Unterstützung für Remote-MCP
Die Responses API bietet jetzt nativen Support für entfernte Model Context Protocol (MCP) Server, sodass Entwickler mit wenigen Zeilen Code beliebige MCP-Tools wie Shopify, Twilio oder Stripe anbinden können. Dies standardisiert die Kontextbereitstellung für GPT-4o, GPT-4.1 und o-Series Modelle und erleichtert den Zugriff auf externe Datenquellen.
Bildgenerierung als Tool
Mit dem neuen gpt-image-1 Modell lässt sich Bildgenerierung direkt in der Responses API nutzen. Entwickler sehen Echtzeit-Streaming-Vorschauen während der Erstellung und können mehrstufige Anpassungen per Prompt durchführen, um Bilder schrittweise zu verfeinern – ideal für interaktive Agentenanwendungen. Die nahtlose Integration reduziert den Entwicklungsaufwand und liefert hochwertige visuelle Ergebnisse in Sekundenschnelle.
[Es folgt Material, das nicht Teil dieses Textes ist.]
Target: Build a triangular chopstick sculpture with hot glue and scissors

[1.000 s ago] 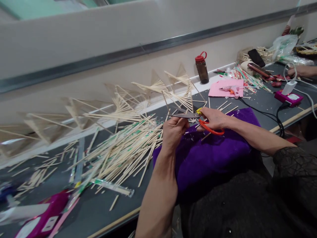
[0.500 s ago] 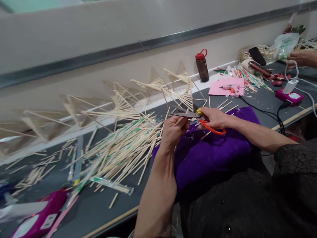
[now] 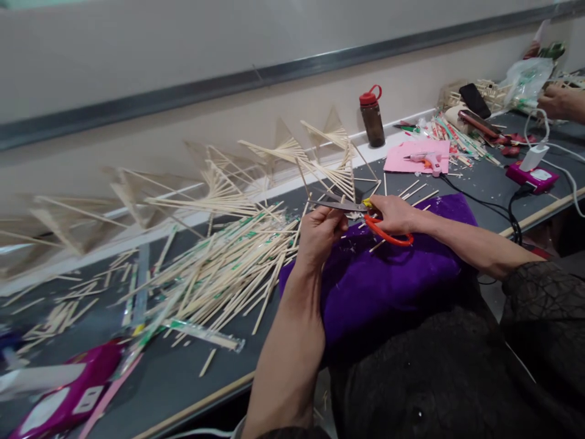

Code Interpreter verfügbar
Der Code Interpreter steht jetzt als eigenständiges Tool zur Verfügung und erweitert die Responses API um leistungsstarke Funktionalitäten für Datenanalyse, komplexe Mathematikaufgaben und Bildverarbeitung. Modelle wie o3 und o4-mini können den Interpreter in ihrem Chain-of-Thought verwenden, was die Leistungsfähigkeit in Benchmark-Tests weiter steigert.
Erweiterte Dateisuche
Die integrierte Dateisuche ermöglicht das gezielte Einbinden von Dokumentinhalten in den Modellkontext. Neu hinzugekommen ist die Unterstützung für mehrere Vektorspeicher und Attribut-Filter, mit denen Entwickler relevante Datenbasisschnipsel anhand von Array-Parametern extrahieren können.
Hintergrundmodus eingeführt
Für langlaufende Tasks wie umfangreiche Recherchen oder Codex-ähnliche Workflows bietet die Responses API nun einen Hintergrundmodus. Dieser startet Aufgaben asynchron, verhindert Timeouts und erlaubt wahlweise Polling oder Event-Streaming, um den aktuellen Stand der Verarbeitung abzurufen.
Begründungszusammenfassungen
Die API generiert auf Wunsch knappe, natürliche Sprachzusammenfassungen des internen Chain-of-Thought. Diese Funktion erleichtert Debugging, Auditierung und die Optimierung von User-Erlebnissen, da Entwickler Einblick in die Modellüberlegungen ohne zusätzliche Kosten erhalten. Dadurch lassen sich Modelle schneller verbessern und potenzielle Schwachstellen frühzeitig erkennen.
Verschlüsselte Verarbeitungsitems
Kunden mit Zero Data Retention können reasoning items verschlüsselt wiederverwenden, ohne dass Inhalte auf OpenAI-Servern gespeichert werden. Dies steigert Intelligenz, verringert Token-Verbrauch und erhöht Cache-Trefferquoten für Modelle wie o3 und o4-mini. Unternehmen profitieren dadurch von verbesserter Datenschutzkonformität und haben volle Kontrolle über ihre sensiblen Informationen.
Preise und Verfügbarkeit
Alle neuen Tools und Features sind ab sofort in der Responses API für GPT-4o, GPT-4.1 und die o-Series Modelle verfügbar. Die Preise für Bild-, Code-Interpreter- und Dateisuche bleiben unverändert, zusätzliche MCP-Serveraufrufe verursachen nur Token-Kosten für die Ausgabe. Kunden können sofort von den Erweiterungen profitieren und ihre Agenten-Workflows direkt optimieren.
Kompatibilität mit älteren Modellen
Entwickler haben weiterhin die Möglichkeit, ältere Modelle wie gpt-3 deutsch in der Responses API zu integrieren, um bestehende Anwendungen nahtlos zu migrieren und Kosteneffizienz bei weniger anspruchsvollen Aufgaben zu erzielen. Dadurch können Unternehmen flexibel auf verschiedene Anwendungsfälle reagieren und ihre Infrastruktur schrittweise modernisieren.